Büyük Selçuklu İmparatorluğunun kurulması ve Türklerin İslam dünyasına hakim olmaları İslam medeniyeti ve müslüman kavimlerin tarihinde bir dönüm noktası teşkil eder. İslam dünyası iç ve dış buhranlara düşer ve Selçuklular taze bir kuvvetle bu alemi siyasi birliğe kavuştururken İslam medeniyetine de, getirdikleri yeni unsur ve müesseseler sayesinde, bir hayatiyyet bahşettiler ve onu yeni bir safhaya eriştirdiler, Büyük Selçuklu İmparatorluğunun kuruluşu ile husule gelen İnkılablardan biri de, hiç şüphesiz, Yakın Şarkın ve hususiyle Anadolu'nun fethi ve Türkleşmesidir.

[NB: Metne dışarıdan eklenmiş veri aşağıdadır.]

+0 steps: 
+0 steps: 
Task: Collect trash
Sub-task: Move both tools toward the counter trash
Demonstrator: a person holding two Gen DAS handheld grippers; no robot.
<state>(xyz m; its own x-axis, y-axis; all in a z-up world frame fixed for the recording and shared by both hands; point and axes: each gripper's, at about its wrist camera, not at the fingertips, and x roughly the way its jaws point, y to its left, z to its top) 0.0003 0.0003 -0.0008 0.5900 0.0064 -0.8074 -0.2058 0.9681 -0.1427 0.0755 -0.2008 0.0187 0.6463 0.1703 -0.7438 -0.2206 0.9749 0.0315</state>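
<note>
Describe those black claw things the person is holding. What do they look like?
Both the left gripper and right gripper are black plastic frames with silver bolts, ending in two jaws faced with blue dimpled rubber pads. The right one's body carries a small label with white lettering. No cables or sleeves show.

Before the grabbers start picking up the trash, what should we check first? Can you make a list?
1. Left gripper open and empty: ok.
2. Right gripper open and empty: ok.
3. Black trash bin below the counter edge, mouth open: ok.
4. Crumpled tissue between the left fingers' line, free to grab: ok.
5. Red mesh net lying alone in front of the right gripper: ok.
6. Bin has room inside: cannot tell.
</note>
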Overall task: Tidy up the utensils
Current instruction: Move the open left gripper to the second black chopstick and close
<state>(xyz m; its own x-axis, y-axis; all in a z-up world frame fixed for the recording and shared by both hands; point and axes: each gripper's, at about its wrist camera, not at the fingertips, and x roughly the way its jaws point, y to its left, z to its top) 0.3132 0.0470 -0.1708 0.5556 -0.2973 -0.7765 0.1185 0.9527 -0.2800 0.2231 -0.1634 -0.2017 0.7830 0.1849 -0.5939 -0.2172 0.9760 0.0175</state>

Eski birçok kavimlere yurd ve medeniyetlere sahne olan veya bunların üç kıt'a arasında mübadelesinde bir köprü vazifesi gören Anadolu, yerli unsurların tesirlerine rağmen, tarihinde ilk defa olarak, ırk, din, dil, kültür ve' sanat bakımlarından külli bir inkılaba uğramış ve çehresini değiştirmiştir: Selçuk İmparatorluğunun kuruluşu, İslam medeniyeti ve Türk tarihi bakımından nasıl bir ehemmiyet arzederse, bu imparatorluk ile devamlarının yıkılışından sonra, İslam Medeniyeti ve kavimlerinin 'rnevcudiyetlerini muhafazada, bazı Müslüman ve Hıristiyan kavimlerinin kaderlerini tayinde de, Anadolu'nun Türkleşmesi o derece bir ehemmiyet taşır.

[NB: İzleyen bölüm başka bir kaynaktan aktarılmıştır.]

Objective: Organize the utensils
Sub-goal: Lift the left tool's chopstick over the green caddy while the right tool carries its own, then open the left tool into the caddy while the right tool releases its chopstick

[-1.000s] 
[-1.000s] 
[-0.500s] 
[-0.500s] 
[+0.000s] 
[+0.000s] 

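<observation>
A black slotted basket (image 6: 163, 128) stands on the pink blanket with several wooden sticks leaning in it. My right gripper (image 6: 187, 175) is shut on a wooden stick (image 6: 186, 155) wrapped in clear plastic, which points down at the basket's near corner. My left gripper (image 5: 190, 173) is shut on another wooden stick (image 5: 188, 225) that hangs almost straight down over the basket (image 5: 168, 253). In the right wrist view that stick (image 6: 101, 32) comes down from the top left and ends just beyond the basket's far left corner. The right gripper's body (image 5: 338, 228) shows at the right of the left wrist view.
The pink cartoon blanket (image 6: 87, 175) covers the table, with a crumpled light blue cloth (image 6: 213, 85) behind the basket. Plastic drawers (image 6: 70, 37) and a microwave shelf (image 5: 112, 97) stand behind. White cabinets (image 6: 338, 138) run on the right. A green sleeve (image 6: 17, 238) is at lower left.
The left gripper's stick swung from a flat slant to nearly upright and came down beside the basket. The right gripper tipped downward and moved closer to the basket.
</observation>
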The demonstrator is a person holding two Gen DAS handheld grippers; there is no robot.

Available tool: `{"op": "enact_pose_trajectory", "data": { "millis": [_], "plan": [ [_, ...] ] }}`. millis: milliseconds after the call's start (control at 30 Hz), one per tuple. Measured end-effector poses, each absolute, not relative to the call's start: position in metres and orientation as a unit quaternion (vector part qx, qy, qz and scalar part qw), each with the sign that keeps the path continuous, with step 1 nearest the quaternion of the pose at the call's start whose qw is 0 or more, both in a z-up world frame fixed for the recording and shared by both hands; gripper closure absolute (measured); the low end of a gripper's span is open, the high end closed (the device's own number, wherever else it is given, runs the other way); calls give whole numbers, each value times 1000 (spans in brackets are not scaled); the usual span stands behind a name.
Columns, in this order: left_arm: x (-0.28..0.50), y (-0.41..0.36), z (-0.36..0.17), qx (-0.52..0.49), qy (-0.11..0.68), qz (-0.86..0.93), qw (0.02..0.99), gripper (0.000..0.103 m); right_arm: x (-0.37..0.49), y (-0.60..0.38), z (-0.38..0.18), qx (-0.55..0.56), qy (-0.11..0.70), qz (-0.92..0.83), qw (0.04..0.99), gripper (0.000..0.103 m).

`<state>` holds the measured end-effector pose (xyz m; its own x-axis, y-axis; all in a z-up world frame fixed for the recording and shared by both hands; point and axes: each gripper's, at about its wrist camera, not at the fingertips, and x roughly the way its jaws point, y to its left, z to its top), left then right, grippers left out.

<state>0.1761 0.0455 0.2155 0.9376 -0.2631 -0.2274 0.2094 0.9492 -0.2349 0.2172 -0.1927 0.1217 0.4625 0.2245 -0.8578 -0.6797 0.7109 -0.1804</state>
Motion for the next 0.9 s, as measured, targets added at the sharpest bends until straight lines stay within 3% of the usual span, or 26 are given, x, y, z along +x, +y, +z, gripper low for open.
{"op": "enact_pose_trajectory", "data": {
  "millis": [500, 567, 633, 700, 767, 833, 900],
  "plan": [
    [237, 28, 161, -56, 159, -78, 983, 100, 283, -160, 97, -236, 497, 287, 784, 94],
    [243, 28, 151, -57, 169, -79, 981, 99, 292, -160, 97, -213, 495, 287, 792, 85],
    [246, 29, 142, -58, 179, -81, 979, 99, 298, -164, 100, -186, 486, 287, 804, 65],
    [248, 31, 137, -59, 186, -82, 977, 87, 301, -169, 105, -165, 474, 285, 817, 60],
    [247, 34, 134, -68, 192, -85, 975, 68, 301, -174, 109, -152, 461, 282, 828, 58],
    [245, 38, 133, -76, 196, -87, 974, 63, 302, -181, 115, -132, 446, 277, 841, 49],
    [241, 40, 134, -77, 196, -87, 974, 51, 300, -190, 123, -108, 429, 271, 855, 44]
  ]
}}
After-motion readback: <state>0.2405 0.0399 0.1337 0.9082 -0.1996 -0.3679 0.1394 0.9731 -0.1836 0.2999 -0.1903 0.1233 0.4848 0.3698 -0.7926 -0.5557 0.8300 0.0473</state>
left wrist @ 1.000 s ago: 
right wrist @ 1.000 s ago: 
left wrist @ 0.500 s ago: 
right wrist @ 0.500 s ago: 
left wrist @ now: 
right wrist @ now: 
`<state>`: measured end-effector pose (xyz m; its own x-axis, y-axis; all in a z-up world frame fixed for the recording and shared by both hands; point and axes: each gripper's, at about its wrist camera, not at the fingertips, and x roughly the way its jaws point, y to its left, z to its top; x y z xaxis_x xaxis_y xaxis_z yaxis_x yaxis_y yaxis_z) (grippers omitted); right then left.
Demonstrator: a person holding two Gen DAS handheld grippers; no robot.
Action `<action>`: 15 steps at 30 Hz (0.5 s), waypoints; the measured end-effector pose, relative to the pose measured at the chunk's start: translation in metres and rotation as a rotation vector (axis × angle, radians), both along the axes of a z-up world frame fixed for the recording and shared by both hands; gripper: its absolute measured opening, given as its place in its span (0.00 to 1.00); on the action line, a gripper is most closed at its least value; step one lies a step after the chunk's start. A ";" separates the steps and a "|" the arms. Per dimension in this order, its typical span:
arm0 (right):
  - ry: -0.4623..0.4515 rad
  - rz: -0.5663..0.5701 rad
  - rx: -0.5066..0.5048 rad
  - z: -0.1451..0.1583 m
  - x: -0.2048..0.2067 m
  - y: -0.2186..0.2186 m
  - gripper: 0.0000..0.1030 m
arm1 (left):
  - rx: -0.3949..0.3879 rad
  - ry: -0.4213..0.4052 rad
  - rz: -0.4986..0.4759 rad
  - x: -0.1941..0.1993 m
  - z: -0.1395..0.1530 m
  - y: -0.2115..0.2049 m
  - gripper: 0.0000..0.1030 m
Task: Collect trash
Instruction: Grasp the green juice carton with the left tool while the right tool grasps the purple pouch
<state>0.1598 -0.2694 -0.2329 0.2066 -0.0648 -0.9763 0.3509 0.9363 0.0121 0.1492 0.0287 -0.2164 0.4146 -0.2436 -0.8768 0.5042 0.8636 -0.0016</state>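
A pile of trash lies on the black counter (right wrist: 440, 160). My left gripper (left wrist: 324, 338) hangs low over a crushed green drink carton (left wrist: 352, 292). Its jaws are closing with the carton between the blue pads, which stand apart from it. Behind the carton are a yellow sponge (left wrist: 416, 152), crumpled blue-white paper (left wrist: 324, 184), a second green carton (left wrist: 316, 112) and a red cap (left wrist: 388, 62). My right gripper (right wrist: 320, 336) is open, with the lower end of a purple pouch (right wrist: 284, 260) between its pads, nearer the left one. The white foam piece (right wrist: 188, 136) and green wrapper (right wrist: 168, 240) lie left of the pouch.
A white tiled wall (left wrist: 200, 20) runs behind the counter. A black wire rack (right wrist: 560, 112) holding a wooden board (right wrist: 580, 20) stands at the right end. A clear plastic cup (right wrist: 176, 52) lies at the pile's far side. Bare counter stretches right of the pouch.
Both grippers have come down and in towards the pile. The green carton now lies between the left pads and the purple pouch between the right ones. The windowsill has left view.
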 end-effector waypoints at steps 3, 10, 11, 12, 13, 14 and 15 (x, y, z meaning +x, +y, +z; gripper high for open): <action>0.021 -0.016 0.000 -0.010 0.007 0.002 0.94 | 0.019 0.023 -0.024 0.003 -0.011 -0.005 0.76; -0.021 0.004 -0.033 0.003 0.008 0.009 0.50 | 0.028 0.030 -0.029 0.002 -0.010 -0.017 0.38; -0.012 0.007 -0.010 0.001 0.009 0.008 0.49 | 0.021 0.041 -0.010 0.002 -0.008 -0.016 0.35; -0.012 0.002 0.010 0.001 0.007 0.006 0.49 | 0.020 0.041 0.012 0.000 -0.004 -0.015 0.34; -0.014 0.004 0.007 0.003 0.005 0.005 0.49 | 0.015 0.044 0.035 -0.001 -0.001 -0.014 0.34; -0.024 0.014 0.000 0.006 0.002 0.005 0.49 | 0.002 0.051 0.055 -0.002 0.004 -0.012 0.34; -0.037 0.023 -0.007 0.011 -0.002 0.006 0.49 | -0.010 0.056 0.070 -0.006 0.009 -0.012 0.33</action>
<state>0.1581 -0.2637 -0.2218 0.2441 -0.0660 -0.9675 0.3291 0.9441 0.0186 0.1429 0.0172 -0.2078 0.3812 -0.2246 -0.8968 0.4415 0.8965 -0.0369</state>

Bu husus için sadece Osmanlı İmparatorluğunun menşe'lerin i ve tarihi rolünü hatırlamak kafidir. Bu derece ehemmiyetine rağmen Selçuklular tarihi karanlıklar içinde kalmış ve hatta tarihi mana ve şumülü daha yeni kavranmağa başlanmıştır.

ilk Anadolu Akınları;

Türkiye Selçukluları devleti İran'da 1040 yılında kurulan Selçuklu İmparatorluğundan otuz beş yıl sonra, 1075 de, teşekkül etmiştir. Bu hadise, 1071 Malazgird zaferini müteakib, büyük bir Türk nüfusunun Anadolu'ya göçmesiyle mümkün olmuştur. Anadolu'ya çağrı Beyle, 1018 de, başlayan ve 1040 yılına kadar devam eden Oğuz akınları bir keşif hareketinden ileri bir tarihi ehemmiyet arzetmez. Lakin imparatorluğun kuruluşundan Malazgird muharebesine kadar süren otuz yıllık gazi ve savaşlar, Anadolu'da Bizans mukavemetini kırmak ve burada yerleşme imkanlarını hazırlamak bakımından büyük bir mana taşır, Selçuk İmparatorluğunu, kuruluşundan beri, uğraştıran meselelerden biri de yurd bulmak ve beslenmek zorunda kalan kesif Türkmen göçebelerini bu Ülkede yerleştirmek idi. Filhaldka Sultan Tuğrul-beg (1040-1063), Alparslan (1063-1072) ve Melikşah (1072-1092) gibi büyük sultanlar, Selçuk devleti için ,bir emniyetsizlik ve asayişsizlik Amili de olan, Türkmen kütlelerini Anadolu gazalarına sevk etmekle hem İslam ülkelerini akınlardan kurtarıyor; hem Bizans'a karşı büyük bir kuvvet kazanıyor ve hem de bu uruğdaşlarına yurt ve geçim sağlıyorlardı. İşte Anadolu'nun fethi ve Türkleşmesi bu siyaset ve zaruretlerin bir neticesi olarak tecelli etmiştir.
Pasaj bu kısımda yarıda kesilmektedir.